Look through the records, and wherever the string "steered" turns up, copy out that line.
-----
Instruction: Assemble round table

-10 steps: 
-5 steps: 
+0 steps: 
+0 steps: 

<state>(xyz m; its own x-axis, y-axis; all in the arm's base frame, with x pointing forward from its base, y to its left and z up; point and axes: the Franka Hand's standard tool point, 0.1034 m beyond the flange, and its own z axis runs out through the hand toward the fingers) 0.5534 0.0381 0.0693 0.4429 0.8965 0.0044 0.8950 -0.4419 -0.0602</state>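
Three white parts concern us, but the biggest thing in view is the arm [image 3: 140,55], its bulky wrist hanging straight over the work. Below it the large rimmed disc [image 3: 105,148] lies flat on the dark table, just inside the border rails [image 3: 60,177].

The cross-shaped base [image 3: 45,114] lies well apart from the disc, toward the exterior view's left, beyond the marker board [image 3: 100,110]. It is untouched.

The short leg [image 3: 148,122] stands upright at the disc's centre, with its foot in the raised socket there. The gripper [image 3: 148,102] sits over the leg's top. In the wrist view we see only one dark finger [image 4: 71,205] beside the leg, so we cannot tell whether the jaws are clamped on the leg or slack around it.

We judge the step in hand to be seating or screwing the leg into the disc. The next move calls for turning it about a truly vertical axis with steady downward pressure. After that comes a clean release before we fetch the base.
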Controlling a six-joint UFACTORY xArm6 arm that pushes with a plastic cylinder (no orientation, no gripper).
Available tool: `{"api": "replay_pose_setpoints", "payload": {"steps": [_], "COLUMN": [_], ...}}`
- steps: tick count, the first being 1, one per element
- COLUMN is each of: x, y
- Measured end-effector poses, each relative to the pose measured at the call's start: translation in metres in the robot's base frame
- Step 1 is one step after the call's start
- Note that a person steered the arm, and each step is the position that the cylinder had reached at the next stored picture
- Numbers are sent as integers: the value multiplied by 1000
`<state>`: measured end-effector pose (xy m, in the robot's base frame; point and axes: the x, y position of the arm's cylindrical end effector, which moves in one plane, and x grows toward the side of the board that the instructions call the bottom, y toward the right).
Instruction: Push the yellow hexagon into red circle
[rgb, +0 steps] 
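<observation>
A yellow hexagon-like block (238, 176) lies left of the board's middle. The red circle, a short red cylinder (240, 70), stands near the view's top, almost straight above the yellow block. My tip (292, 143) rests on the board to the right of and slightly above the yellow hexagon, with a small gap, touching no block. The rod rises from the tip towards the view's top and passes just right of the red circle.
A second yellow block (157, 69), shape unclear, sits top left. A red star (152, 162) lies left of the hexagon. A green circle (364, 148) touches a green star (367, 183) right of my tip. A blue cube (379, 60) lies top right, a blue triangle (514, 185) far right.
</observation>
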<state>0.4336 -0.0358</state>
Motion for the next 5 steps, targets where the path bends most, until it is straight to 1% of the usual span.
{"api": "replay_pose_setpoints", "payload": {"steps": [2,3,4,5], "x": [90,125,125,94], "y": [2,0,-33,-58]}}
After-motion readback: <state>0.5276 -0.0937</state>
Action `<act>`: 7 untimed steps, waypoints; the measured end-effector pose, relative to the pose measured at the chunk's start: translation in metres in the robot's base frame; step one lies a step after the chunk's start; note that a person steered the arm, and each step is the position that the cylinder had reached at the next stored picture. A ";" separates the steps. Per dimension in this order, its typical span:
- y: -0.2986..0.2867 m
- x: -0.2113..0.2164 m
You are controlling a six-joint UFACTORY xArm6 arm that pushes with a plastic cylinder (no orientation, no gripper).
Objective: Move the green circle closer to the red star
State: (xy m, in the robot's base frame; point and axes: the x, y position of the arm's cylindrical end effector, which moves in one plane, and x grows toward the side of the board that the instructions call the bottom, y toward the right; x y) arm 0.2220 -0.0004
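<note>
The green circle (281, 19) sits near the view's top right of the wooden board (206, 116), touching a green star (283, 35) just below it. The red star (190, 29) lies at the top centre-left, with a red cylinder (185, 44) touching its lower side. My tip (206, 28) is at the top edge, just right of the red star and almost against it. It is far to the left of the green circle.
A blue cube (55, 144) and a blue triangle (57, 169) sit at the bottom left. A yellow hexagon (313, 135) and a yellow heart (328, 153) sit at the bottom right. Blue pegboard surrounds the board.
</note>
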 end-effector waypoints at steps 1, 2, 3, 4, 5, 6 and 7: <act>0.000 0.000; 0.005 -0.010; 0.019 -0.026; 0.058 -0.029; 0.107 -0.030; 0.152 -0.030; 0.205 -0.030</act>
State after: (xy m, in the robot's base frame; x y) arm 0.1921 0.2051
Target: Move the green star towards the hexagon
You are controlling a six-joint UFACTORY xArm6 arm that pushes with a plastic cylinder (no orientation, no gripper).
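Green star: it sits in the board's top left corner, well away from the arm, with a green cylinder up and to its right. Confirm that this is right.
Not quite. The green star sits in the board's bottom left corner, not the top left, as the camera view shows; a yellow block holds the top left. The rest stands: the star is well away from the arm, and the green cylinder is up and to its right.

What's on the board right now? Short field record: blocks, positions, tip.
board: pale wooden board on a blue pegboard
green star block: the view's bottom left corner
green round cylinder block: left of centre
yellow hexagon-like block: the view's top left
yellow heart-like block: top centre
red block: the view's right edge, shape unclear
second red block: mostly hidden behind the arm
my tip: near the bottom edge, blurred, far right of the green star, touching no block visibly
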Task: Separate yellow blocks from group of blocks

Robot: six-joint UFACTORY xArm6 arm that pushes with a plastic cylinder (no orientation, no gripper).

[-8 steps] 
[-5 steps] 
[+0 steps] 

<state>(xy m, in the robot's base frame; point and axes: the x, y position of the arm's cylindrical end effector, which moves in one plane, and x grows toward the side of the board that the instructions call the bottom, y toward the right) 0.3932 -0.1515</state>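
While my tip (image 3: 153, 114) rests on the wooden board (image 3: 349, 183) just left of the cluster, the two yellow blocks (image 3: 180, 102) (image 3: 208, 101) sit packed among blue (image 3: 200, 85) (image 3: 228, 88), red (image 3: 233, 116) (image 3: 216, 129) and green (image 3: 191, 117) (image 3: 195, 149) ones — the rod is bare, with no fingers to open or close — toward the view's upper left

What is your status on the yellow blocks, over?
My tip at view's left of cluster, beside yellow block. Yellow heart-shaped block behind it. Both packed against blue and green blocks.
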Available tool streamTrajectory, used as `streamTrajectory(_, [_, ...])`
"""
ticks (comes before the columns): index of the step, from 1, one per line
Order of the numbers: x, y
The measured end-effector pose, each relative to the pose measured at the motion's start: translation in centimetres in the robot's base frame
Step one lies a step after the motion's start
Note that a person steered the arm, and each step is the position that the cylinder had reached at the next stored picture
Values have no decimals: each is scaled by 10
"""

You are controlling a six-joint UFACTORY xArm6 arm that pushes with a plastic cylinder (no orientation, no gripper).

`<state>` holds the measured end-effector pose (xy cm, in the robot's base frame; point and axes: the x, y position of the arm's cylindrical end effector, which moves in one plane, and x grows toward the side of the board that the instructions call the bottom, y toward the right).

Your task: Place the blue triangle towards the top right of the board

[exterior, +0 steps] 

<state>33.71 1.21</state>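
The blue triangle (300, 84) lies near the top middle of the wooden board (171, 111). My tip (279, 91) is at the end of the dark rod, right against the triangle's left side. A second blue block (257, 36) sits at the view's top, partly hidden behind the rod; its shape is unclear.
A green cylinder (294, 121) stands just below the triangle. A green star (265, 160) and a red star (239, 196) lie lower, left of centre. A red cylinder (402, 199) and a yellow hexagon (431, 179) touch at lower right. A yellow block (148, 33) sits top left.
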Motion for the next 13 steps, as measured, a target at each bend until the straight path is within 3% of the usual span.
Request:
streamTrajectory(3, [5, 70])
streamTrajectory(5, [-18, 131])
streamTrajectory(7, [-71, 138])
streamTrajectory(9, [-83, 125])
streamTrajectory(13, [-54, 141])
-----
> _RESULT FOR THIS EXERCISE_
- Note that a person steered the arm, and each step is the position that the cylinder had reached at the next stored picture
Action `<act>`: 7 untimed steps, waypoints; the measured end-effector pose, relative to the pose measured at the chunk's start: translation in metres in the robot's base frame; step one lies a step after the chunk's start; note that a person steered the arm, and each step is the position that the cylinder had reached at the next stored picture. A ";" separates the steps. Per dimension in this order, its typical span:
Note that a person steered the arm, and each step is the position that the cylinder had reached at the next stored picture

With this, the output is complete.